The relationship between aldosterone, oxidative stress, and inflammation in chronic, stable human heart failure.

Background: Aldosterone antagonists reduce morbidity and mortality in patients with severe heart failure, but the mechanisms responsible are not fully understood. Observations in animal models suggest that elevated levels of aldosterone promote oxidative stress and inflammation in the myocardium. It is unknown if these findings are relevant to heart failure patients who may have much lower aldosterone levels.

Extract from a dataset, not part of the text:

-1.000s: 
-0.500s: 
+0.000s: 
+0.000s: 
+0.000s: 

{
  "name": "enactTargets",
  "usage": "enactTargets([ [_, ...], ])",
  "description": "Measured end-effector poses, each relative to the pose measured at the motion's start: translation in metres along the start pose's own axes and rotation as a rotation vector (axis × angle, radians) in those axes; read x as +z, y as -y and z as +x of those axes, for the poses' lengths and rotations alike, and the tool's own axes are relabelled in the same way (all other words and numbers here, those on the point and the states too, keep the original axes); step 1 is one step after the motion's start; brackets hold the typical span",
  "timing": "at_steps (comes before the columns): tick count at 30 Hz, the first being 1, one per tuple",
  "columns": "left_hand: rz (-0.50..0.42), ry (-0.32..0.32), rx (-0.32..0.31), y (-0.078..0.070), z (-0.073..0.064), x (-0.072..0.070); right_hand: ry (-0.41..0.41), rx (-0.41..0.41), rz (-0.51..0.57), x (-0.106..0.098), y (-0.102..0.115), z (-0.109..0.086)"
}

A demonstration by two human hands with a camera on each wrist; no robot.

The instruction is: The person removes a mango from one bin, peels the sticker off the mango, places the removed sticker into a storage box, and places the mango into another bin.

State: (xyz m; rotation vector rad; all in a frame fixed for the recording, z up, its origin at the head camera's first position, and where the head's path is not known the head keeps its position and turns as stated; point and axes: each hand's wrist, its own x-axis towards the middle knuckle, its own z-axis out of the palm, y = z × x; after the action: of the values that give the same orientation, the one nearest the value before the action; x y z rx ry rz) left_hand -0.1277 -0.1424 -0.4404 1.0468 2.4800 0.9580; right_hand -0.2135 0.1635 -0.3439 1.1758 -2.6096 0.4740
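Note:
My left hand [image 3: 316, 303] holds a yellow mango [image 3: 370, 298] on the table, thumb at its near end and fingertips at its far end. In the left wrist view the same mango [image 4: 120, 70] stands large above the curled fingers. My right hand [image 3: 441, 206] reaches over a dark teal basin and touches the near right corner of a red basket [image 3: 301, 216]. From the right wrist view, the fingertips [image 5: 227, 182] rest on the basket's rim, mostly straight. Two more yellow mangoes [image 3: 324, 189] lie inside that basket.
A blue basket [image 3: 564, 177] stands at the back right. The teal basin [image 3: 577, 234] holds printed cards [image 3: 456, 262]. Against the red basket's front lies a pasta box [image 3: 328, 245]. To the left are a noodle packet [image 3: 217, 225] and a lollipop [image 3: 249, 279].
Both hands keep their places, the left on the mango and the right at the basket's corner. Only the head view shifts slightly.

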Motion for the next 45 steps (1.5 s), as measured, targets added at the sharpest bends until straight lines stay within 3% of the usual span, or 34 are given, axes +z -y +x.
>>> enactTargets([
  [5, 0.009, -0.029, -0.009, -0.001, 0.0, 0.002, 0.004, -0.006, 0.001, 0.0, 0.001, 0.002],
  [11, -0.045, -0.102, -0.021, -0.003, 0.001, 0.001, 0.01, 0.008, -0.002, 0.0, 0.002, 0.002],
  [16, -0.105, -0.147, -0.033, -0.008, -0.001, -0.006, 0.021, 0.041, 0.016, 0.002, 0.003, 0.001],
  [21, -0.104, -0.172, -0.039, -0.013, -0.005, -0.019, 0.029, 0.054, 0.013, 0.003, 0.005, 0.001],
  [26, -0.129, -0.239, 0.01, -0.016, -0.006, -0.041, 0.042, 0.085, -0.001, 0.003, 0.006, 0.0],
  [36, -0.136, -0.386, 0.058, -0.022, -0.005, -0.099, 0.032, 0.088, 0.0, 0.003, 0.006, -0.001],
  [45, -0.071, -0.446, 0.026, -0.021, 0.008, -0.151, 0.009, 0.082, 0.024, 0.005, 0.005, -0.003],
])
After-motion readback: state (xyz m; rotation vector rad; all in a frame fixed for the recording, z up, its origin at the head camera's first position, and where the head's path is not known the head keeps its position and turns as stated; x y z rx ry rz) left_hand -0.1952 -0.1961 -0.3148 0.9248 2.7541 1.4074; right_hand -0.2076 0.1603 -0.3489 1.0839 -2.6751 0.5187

Methods and Results: We therefore examined the relationship of plasma aldosterone levels to markers of oxidative stress, inflammation and matrix turnover in 58 patients with chronic, stable heart failure from systolic dysfunction (LV ejection fraction <0.40) who were not receiving aldosterone antagonists. Chronic, stable heart failure patients had modestly elevated levels of aldosterone. Additionally, these patients had elevated levels of 8-isoprostaglandin F(2alpha), C-reactive protein, soluble intercellular adhesion molecule-1, osteopontin, brain natriuretic peptide, procollagen type III aminoterminal peptide, and tissue inhibitor of metalloproteinase-1. Among these patients with heart failure, aldosterone levels correlated with 8-iso-PGF(2alpha) (P = .003), ICAM-1 (P = .008), and TIMP-1 (P = .006) after adjustment for age, gender, race, diabetes, smoking, heart rate, left ventricular mass, and body mass index.
Conclusion: In chronic, stable heart failure patients on standard therapy, higher aldosterone levels are associated with systemic evidence of oxidative stress, inflammation, and matrix turnover.